With record warmth visiting the D.C. area this week, now is a good time to revisit the ongoing imbalance we’ve seen between very warm and very cold temperatures.

That imbalance is massive, and it’s growing.

Three years ago, I wrote that the number of daily record highs was outnumbering record lows by a 7 to 1 ratio since the year 2000. Even after the harsh “polar vortex” winters of 2014 and 2015, this pattern hasn’t significantly changed.

Records for daily high temperatures are now outpacing record lows by an 8 to 1 ratio since the year 2000, and more than 16 to 1 since the year 2010. These ratios are far higher than any decade before the 21st century — including the warm 1930s.

Statistically speaking, we would expect a comparable number of warm and cold temperature records over time. Instead, rising temperatures caused by greenhouse gas emissions and urbanization are greatly tipping the scales toward record warmth — a pattern we’ve seen not just locally, but nationally as well.

Since 2010, Reagan National Airport — D.C.’s official weather station — has logged 115 records for either warmest daily (afternoon) high or (overnight) low temperature. That’s 16.4 times the number of daily cold records (defined as either the coldest maximum or minimum temperature).

If we consider only the record high maximum and record low minimum temperatures, the ratio more than doubles (35 to 1), as shown in the chart below.

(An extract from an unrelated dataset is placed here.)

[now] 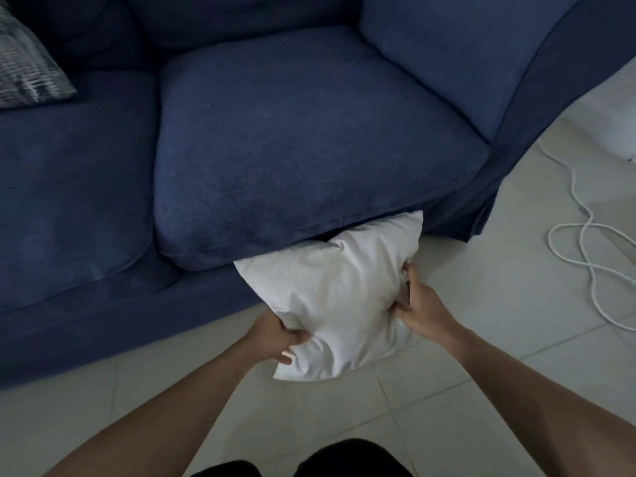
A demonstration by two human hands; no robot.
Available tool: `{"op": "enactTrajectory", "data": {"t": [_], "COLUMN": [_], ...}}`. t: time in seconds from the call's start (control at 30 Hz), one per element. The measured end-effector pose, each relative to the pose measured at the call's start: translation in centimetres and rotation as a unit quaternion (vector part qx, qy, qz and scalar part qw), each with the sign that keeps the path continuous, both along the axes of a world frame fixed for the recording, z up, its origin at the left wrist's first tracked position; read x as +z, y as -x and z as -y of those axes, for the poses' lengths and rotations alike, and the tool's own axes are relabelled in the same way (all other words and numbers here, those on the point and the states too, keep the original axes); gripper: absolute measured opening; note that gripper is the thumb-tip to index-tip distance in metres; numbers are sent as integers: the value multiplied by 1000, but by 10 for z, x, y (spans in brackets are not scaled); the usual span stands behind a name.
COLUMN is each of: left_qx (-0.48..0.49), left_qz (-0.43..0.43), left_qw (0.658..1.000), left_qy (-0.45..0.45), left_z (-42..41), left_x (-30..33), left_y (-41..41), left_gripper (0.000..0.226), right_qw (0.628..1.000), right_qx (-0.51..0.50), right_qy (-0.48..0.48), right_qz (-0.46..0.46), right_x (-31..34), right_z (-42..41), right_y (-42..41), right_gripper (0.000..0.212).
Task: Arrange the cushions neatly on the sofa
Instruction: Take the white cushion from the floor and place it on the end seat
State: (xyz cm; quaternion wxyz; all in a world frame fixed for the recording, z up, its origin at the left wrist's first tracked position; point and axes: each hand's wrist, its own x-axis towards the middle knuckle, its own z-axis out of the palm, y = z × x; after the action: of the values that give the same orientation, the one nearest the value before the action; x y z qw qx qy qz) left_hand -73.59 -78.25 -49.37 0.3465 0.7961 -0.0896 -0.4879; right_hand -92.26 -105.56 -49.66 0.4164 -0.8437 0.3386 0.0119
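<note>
Both hands are holding the white cushion [330,297], low down in front of the sofa [275,132], over the floor [447,339]. Its far edge is tucked under the front lip of the right seat pad [292,139], so I can't tell if it's touching the floor or hanging free.

The left hand [275,335] is gripping the near-left corner w/ fingers [292,339] curled shut, thumb pressing into the cloth. The right hand [416,304] is pinching the right edge, fingers closed tight & bunching the cloth.

Step in hand, I think: picking the cushion up to bring it to the sofa. Not on the seat yet. Next move is prob. lifting it up clear of the seat lip, then setting it upright vs. the back rest, maybe in the right corner. It's soft & floppy, so two hands are helping it keep its shape.

A gray patterned cushion [27,63] is sitting on the far-left seat, leaning back. A white cord [581,242] is lying in loops on the floor at the right, well apart from the hands.

No brands, labels or writing showing anywhere.
</note>
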Motion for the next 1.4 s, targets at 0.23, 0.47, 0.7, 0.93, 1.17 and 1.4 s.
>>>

Notably, in February 2015, D.C. finally set a daily record low temperature for the first time this decade. Apart from this, most of D.C.’s daily cold records from the early 20th century remain intact.

Analysis

To be sure, increased urbanization in downtown Washington has partly contributed to the proliferation of heat records in recent years — especially in overnight low temperatures. (It’s also worth mentioning that D.C. has seen fewer record low minimum temperatures since the city’s weather station moved from downtown to Reagan National Airport in the 1940s.)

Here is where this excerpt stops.